To lofty summer heights,

The gleaming being of the Sun ascends;

It takes my human feeling

Along with it to space expanses.

In boding, there stirs with my being

A sensation, dimly heralding,

One day you will discern:

A godly being sensed in you.

            From Rudolf Steiner’s Calendar of the Soul, June 9-15

It’s heating up here where I live, in Sacramento. Temperatures are peaking above 100 degrees, and we anticipate about 30 days of 3-digit heat this summer. The sun’s course across the sky approaches the absolute zenith, and the quality of the light is searing and relentless.

I am not a summer person, neither by inclination nor by constitution. The intense outer light and heat bore into me, and I find it hard to study and stay focused on my studying or consciousness work. I feel the sun burning into my crown chakra and I seek places of shade for respite.

At this season of the year, the marriage of the Sun with the Soul of the Earth has created the marvelous, multi-colored, multi-fragranced World of Nature. The seeds that were buried in the earth throughout the winter have left the nest of darkness, and the plants are daily drawn higher and higher, away from the earth. The Earth Soul now clothes herself in all the colors, fragrances, essential oils of the plant. These are enveloped by the frenzied dances of the birds, the dragonfies, the honeybees. The soul of the earth is ecstatic, as she celebrates a kind of sacred matrimony with the Sun. She holds nothing back, and loses herself in a divine cosmic union. It is said that the Earth is asleep in summer’s heat, and her sleep is in the arms of the sun.

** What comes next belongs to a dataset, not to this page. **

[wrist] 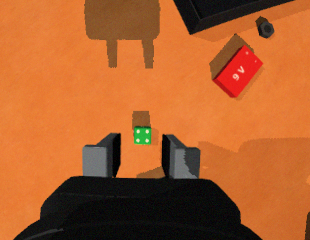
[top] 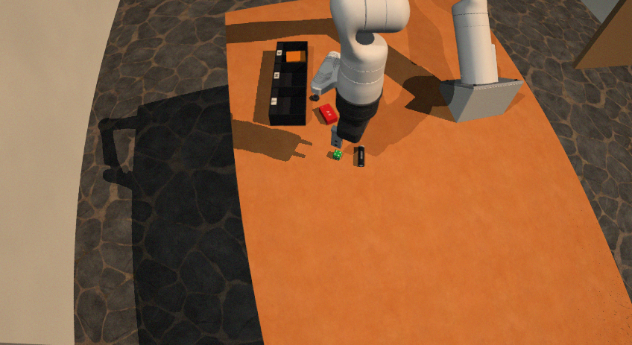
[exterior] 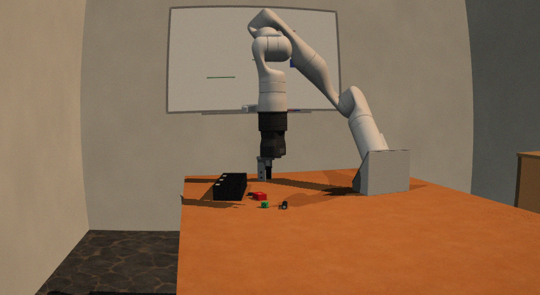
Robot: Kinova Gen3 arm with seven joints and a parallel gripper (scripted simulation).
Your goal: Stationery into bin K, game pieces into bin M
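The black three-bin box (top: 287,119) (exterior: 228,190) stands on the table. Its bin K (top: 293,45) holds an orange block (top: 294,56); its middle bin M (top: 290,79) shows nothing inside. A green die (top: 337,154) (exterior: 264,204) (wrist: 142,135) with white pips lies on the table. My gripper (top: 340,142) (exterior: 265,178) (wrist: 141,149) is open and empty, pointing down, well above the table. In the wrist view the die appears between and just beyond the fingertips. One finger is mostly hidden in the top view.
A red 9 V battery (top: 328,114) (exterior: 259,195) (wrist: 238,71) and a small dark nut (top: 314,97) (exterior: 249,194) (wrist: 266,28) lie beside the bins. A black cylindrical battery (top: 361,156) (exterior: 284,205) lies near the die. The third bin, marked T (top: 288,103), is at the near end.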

How different this is from the depths of winter, when the soul of the earth chastely withdraws into herself! In the cold, dark time of the year, the Earth Soul is awake, covering herself with a blanket of snow and tending her seeds deep within in a sacred silence. In winter, it is the Sun who must go seeking, to find the soul of the earth in a different kind of marriage, deep in the hidden inner places.

In each season of the year, we humans are drawn into the recurring courtship of the sun and the earth. In winter, we draw inwards even as the Earth Soul does. We light candles for Christmas, and listen for the warmth of the heart fire.

At the summer solstice, however, we must open ourselves even as the Earth Soul does to the sources of life. Like the plants, we open ourselves to the cosmos. We are “turned inside out.”

And here, says Rudolf Steiner, is the true significance of the midsummer festival. This season is sacred to the Archangel Uriel, along with those spiritual beings close to him. This great spiritual being beholds US, in the naked openness of our inside-out souls.

In this season, our thoughts, our feelings, and, most importantly of all, THE EFFECTS OF ALL OF OUR DEEDS are “read” by the spiritual beings. It is in this season that the spiritual beings who are connected with earth clearly perceive what we are doing with our lives and with our planet. And the colors and fragrance that they perceive are the colors and fragrances of our morality.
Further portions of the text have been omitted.